#### [Exercise prompt]
The entries are to be returned exactly, with images left out.

#####

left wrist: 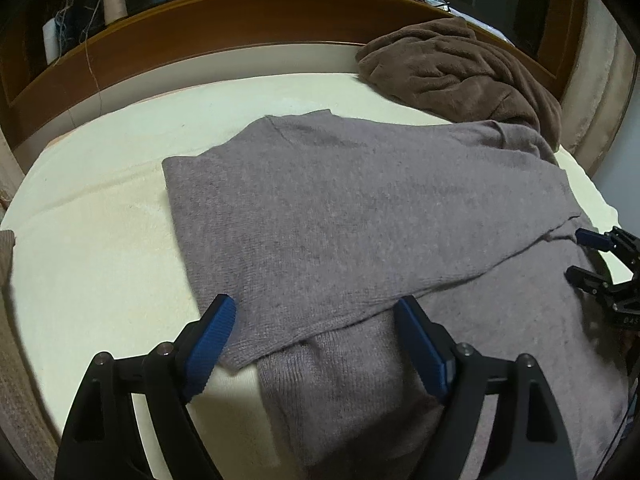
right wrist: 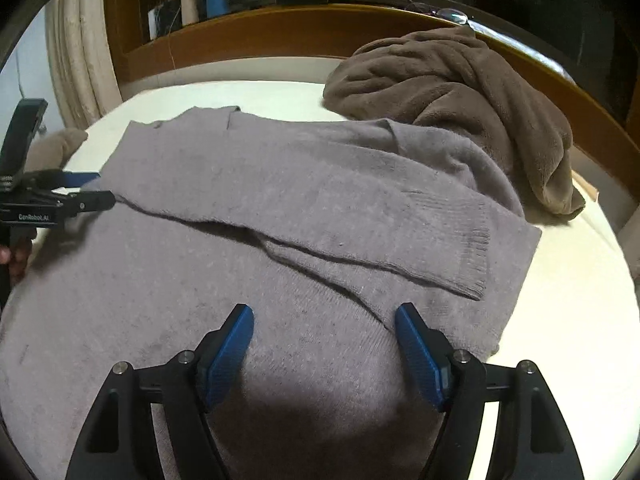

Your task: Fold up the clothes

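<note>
Folding the large grey-mauve knitted sweater (right wrist: 256, 208), spread across the cream fleece bed cover (left wrist: 88, 240) with a sleeve laid over its body, probably goes best if both grippers seize the near hem together and carry it toward twelve o'clock, clear of the crumpled brown plush blanket (right wrist: 460, 92) at one o'clock. Left gripper (left wrist: 316, 340) and right gripper (right wrist: 324, 340) hover wide-jawed, holding nothing. Whether the fingertips touch the knit is unclear; the hem beneath them is cut off, and the shelf clutter is dim.
</note>
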`<state>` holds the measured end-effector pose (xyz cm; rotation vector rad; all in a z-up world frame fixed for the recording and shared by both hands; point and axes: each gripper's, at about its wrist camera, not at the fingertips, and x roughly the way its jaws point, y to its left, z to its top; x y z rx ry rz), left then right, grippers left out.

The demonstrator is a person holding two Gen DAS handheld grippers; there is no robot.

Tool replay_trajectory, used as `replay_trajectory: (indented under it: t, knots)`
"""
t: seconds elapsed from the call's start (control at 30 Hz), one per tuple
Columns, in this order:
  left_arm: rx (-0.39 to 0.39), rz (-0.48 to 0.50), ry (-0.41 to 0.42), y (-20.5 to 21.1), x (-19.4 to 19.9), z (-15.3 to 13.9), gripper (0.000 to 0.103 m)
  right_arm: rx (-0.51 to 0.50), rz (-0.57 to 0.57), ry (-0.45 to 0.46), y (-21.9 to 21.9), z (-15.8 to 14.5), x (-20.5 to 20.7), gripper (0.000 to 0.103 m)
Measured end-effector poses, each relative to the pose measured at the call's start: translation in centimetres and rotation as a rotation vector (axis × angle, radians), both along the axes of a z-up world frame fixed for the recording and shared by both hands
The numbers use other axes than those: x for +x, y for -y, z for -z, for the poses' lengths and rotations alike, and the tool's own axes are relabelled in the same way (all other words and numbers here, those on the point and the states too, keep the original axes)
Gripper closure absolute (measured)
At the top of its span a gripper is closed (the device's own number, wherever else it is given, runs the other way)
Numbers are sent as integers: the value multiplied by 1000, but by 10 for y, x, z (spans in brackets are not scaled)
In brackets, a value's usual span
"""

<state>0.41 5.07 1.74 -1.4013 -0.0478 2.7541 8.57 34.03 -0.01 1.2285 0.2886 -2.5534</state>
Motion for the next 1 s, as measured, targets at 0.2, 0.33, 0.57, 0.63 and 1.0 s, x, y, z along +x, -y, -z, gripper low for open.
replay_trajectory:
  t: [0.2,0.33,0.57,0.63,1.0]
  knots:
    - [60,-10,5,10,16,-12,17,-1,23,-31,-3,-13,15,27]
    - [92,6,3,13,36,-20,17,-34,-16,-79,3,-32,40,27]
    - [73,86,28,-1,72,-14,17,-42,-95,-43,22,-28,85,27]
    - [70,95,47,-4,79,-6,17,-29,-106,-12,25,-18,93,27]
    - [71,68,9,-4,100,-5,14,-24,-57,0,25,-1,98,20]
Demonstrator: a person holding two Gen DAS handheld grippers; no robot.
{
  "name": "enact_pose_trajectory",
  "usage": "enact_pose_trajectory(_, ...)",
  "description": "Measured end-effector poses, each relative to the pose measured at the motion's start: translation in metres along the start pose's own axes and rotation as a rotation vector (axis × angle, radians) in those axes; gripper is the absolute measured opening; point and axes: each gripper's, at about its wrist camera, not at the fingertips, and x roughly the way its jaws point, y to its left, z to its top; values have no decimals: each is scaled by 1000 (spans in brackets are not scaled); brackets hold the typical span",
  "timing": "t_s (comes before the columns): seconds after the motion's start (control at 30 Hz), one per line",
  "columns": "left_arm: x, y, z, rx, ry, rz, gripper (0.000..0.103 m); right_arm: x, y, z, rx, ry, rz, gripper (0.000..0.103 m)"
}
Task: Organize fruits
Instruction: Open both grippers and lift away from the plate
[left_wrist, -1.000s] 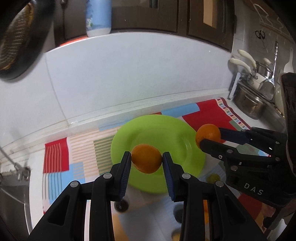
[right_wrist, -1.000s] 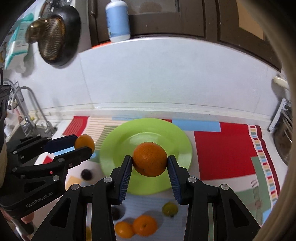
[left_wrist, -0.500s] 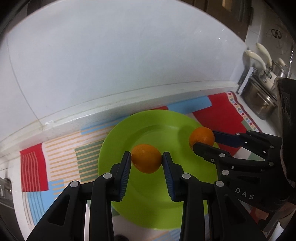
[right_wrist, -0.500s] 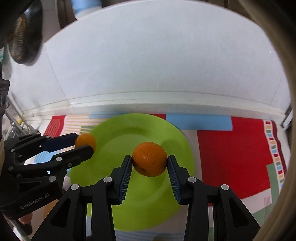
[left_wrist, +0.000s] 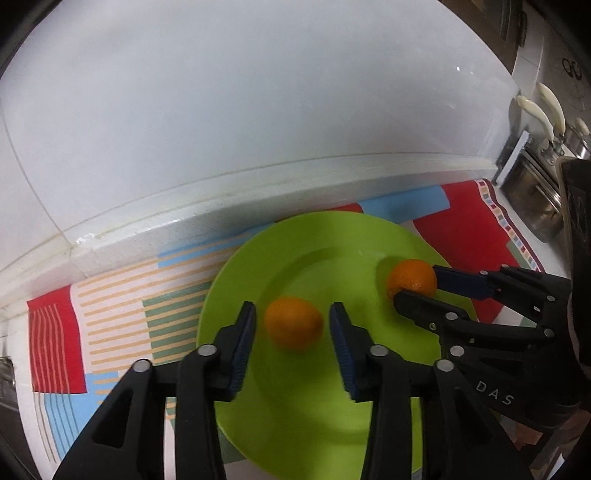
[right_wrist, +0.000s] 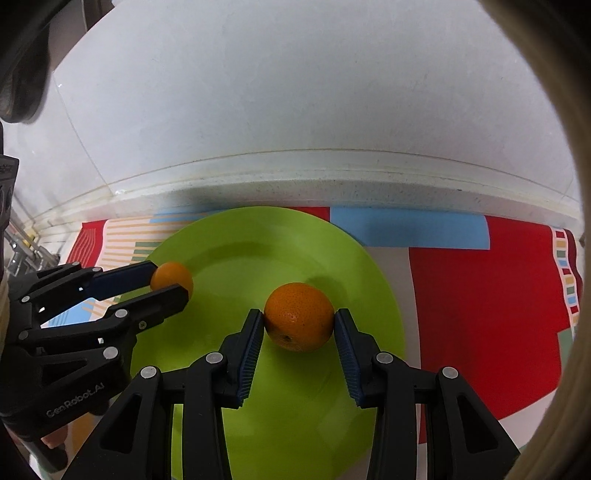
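In the left wrist view the left gripper (left_wrist: 291, 328) has its jaws parted, with a clear gap on each side of the small round orange fruit (left_wrist: 293, 322) that sits between the blue ribbed pads, so this fruit is released; it looks slightly blurred, and whether it already rests on the plate below cannot be told for sure. In the right wrist view the right gripper (right_wrist: 299, 328) has its blue ribbed pads pressed against both sides of a larger, dimpled round orange (right_wrist: 299, 316), so it is clenched on that fruit, which sits low over the middle of the plate. Both fruits lie over the round lime-green plastic plate (left_wrist: 306, 424), the small one toward its left half and the larger one toward its right half, well apart from each other. From the left camera the right gripper (left_wrist: 415, 286) shows at the right with its orange (left_wrist: 411, 277) between the tips; from the right camera the left gripper (right_wrist: 168, 282) shows at the left with the small fruit (right_wrist: 171, 277) at its tips. The plate (right_wrist: 229, 258) lies on a patchwork cloth of red, blue, striped and green patches (right_wrist: 487, 295), spread on a white counter before a white wall panel (left_wrist: 258, 110). Metal pots with cream handles (left_wrist: 535, 173) stand at the far right.
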Motion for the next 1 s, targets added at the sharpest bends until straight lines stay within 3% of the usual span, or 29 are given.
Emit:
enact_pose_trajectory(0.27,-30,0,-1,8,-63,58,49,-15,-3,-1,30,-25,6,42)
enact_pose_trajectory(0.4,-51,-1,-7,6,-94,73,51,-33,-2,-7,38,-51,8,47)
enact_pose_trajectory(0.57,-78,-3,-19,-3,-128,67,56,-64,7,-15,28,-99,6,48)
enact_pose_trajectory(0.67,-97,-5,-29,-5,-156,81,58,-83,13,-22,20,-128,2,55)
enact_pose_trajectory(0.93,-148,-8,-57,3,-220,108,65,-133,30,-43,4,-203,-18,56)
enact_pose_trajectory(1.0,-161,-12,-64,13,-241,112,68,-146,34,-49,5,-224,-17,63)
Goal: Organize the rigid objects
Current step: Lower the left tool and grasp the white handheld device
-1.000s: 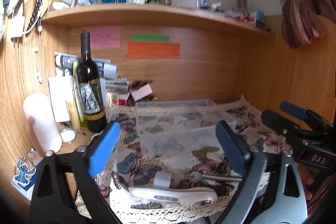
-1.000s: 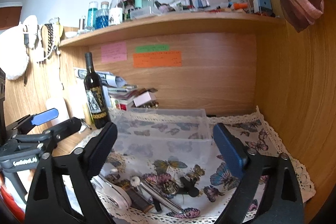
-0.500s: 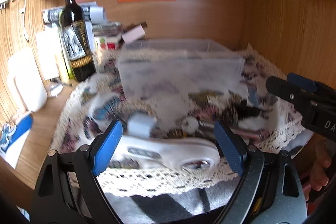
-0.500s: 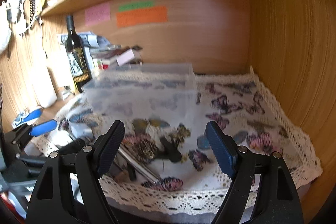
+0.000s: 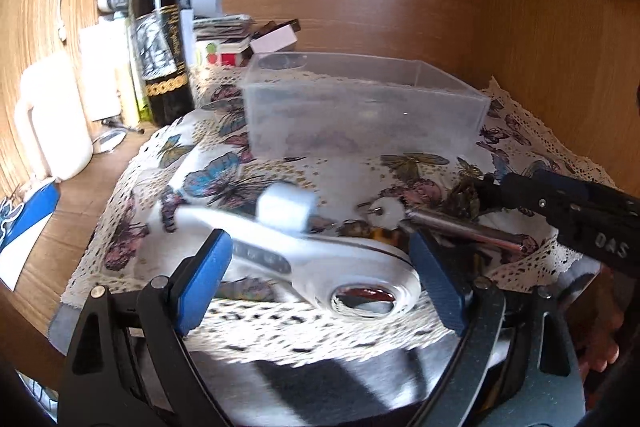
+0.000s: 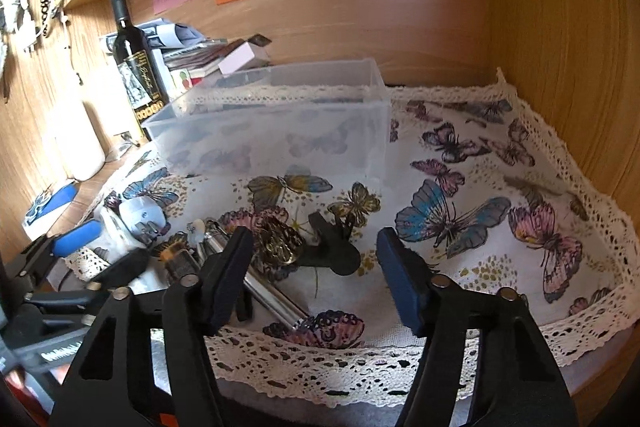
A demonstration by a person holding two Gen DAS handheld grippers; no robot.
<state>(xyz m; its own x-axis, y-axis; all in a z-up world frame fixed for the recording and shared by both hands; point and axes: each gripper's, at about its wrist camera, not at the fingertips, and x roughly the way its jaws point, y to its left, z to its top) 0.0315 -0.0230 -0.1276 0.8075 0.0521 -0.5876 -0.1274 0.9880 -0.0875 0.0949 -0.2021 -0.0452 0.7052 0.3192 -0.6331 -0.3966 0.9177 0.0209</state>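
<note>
Left wrist view: the left gripper point(image 5: 320, 275) stands wide open, its blue-padded jaws either side of a glossy white plastic tool point(image 5: 312, 259) with an oval eyelet at its near end; the pads do not touch it. The tool lies on a lace-edged cloth point(image 5: 224, 183) printed with butterflies, spread over the wooden counter point(image 5: 80, 187). A small white block point(image 5: 286, 207) sits just behind the tool, blurred. A polished metal rod point(image 5: 460, 229) lies to the right, near a round white piece point(image 5: 386, 210). A translucent, rectangular plastic box point(image 5: 360, 107) stands farther back on the cloth. A dark glass wine bottle point(image 5: 160, 39) stands upright left of the box.

Right wrist view: the right gripper point(image 6: 316, 275) is also fully spread and holds nothing. Between its jaws, farther out, lie a black rounded object point(image 6: 334, 249) and a brassy, ridged disc point(image 6: 280, 243), touching each other. This view alone shows the bare right portion of the cloth and the box's far wall; the white tool is largely hidden here.
</note>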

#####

#### [Task output]
left wrist: 
right wrist: 

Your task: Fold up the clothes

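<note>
Folding the large grey-mauve knitted sweater (right wrist: 256, 208), spread across the cream fleece bed cover (left wrist: 88, 240) with a sleeve laid over its body, probably goes best if both grippers seize the near hem together and carry it toward twelve o'clock, clear of the crumpled brown plush blanket (right wrist: 460, 92) at one o'clock. Left gripper (left wrist: 316, 340) and right gripper (right wrist: 324, 340) hover wide-jawed, holding nothing. Whether the fingertips touch the knit is unclear; the hem beneath them is cut off, and the shelf clutter is dim.
</note>
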`<state>` holds the measured end-effector pose (xyz cm; rotation vector rad; all in a z-up world frame fixed for the recording and shared by both hands; point and axes: each gripper's, at about its wrist camera, not at the fingertips, and x roughly the way its jaws point, y to its left, z to its top; x y z rx ry rz), left then right, grippers left out.

The demonstrator is a person holding two Gen DAS handheld grippers; there is no robot.

Tool replay_trajectory, used as `replay_trajectory: (indented under it: t, knots)`
"""
t: seconds elapsed from the call's start (control at 30 Hz), one per tuple
Columns, in this order:
  left_arm: rx (-0.39 to 0.39), rz (-0.48 to 0.50), ry (-0.41 to 0.42), y (-20.5 to 21.1), x (-19.4 to 19.9), z (-15.3 to 13.9), gripper (0.000 to 0.103 m)
  right_arm: rx (-0.51 to 0.50), rz (-0.57 to 0.57), ry (-0.45 to 0.46), y (-21.9 to 21.9), z (-15.8 to 14.5), x (-20.5 to 20.7), gripper (0.000 to 0.103 m)
Measured end-effector poses, each relative to the pose measured at the call's start: translation in centimetres and rotation as a rotation vector (axis × angle, radians), both along the axes of a z-up world frame fixed for the recording and shared by both hands
The numbers use other axes than those: x for +x, y for -y, z for -z, for the poses' lengths and rotations alike, and the tool's own axes are relabelled in the same way (all other words and numbers here, those on the point and the states too, keep the original axes)
Gripper closure absolute (measured)
At the top of its span a gripper is closed (the device's own number, wherever else it is given, runs the other way)
Numbers are sent as integers: the value multiplied by 1000, but by 10 for y, x, z (spans in brackets are not scaled)
In brackets, a value's usual span
"""

<state>0.41 5.07 1.74 -1.4013 -0.0478 2.7541 8.57 34.03 -0.01 1.2285 0.2886 -2.5534</state>
Motion for the next 1 s, as measured, targets at 0.2, 0.33, 0.57, 0.63 and 1.0 s, x, y, z along +x, -y, -z, gripper low for open.
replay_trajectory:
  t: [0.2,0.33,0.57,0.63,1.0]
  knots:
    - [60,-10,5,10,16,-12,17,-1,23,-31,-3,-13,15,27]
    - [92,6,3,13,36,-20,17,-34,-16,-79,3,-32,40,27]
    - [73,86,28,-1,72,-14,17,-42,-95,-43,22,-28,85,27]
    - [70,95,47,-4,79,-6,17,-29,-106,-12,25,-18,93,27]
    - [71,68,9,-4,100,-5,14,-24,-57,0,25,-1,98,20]
Demonstrator: a person holding two Gen DAS handheld grippers; no robot.
{
  "name": "enact_pose_trajectory",
  "usage": "enact_pose_trajectory(_, ...)",
  "description": "Measured end-effector poses, each relative to the pose measured at the motion's start: translation in metres along the start pose's own axes and rotation as a rotation vector (axis × angle, radians) in those axes; gripper is the absolute measured opening; point and axes: each gripper's, at about its wrist camera, not at the fingertips, and x roughly the way its jaws point, y to its left, z to its top; values have no decimals: each is scaled by 1000 (spans in brackets are not scaled); brackets hold the typical span",
  "timing": "t_s (comes before the columns): seconds after the motion's start (control at 30 Hz), one per line",
  "columns": "left_arm: x, y, z, rx, ry, rz, gripper (0.000..0.103 m); right_arm: x, y, z, rx, ry, rz, gripper (0.000..0.103 m)"
}
Task: Organize fruits
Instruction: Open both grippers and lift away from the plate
[left_wrist, -1.000s] 
[right_wrist, -1.000s] 
[left_wrist, -0.500s] 
[right_wrist, -0.500s] 
[left_wrist, +0.000s] 
[right_wrist, +0.000s] 
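In the left wrist view the left gripper (left_wrist: 291, 328) has its jaws parted, with a clear gap on each side of the small round orange fruit (left_wrist: 293, 322) that sits between the blue ribbed pads, so this fruit is released; it looks slightly blurred, and whether it already rests on the plate below cannot be told for sure. In the right wrist view the right gripper (right_wrist: 299, 328) has its blue ribbed pads pressed against both sides of a larger, dimpled round orange (right_wrist: 299, 316), so it is clenched on that fruit, which sits low over the middle of the plate. Both fruits lie over the round lime-green plastic plate (left_wrist: 306, 424), the small one toward its left half and the larger one toward its right half, well apart from each other. From the left camera the right gripper (left_wrist: 415, 286) shows at the right with its orange (left_wrist: 411, 277) between the tips; from the right camera the left gripper (right_wrist: 168, 282) shows at the left with the small fruit (right_wrist: 171, 277) at its tips. The plate (right_wrist: 229, 258) lies on a patchwork cloth of red, blue, striped and green patches (right_wrist: 487, 295), spread on a white counter before a white wall panel (left_wrist: 258, 110). Metal pots with cream handles (left_wrist: 535, 173) stand at the far right.
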Motion for the next 1 s, targets added at the sharpest bends until straight lines stay within 3% of the usual span, or 29 are given.
Emit:
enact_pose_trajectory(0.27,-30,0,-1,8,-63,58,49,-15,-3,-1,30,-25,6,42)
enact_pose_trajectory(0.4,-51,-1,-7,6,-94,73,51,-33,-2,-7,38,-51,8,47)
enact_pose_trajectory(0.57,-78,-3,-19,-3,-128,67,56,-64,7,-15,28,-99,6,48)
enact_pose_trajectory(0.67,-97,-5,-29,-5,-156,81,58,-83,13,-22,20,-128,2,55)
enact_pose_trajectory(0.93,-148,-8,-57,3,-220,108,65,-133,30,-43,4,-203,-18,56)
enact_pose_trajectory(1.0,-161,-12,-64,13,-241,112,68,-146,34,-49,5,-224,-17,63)
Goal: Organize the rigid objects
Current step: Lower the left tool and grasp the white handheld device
-1.000s: 
-1.000s: 
-0.500s: 
-0.500s: 
+0.000s: 
+0.000s: 
A demonstration by a person holding two Gen DAS handheld grippers; no robot.
<state>(xyz m; its own x-axis, y-axis; all in a z-up world frame fixed for the recording and shared by both hands; point and axes: each gripper's, at about its wrist camera, not at the fingertips, and x roughly the way its jaws point, y to its left, z to its top) 0.0315 -0.0230 -0.1276 0.8075 0.0521 -0.5876 -0.1274 0.9880 -0.0875 0.0949 -0.2021 -0.0452 0.7052 0.3192 -0.6331 -0.3966 0.9177 0.0209</state>
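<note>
Left wrist view: the left gripper point(image 5: 320, 275) stands wide open, its blue-padded jaws either side of a glossy white plastic tool point(image 5: 312, 259) with an oval eyelet at its near end; the pads do not touch it. The tool lies on a lace-edged cloth point(image 5: 224, 183) printed with butterflies, spread over the wooden counter point(image 5: 80, 187). A small white block point(image 5: 286, 207) sits just behind the tool, blurred. A polished metal rod point(image 5: 460, 229) lies to the right, near a round white piece point(image 5: 386, 210). A translucent, rectangular plastic box point(image 5: 360, 107) stands farther back on the cloth. A dark glass wine bottle point(image 5: 160, 39) stands upright left of the box.

Right wrist view: the right gripper point(image 6: 316, 275) is also fully spread and holds nothing. Between its jaws, farther out, lie a black rounded object point(image 6: 334, 249) and a brassy, ridged disc point(image 6: 280, 243), touching each other. This view alone shows the bare right portion of the cloth and the box's far wall; the white tool is largely hidden here.
</note>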

The response to the exercise is now complete.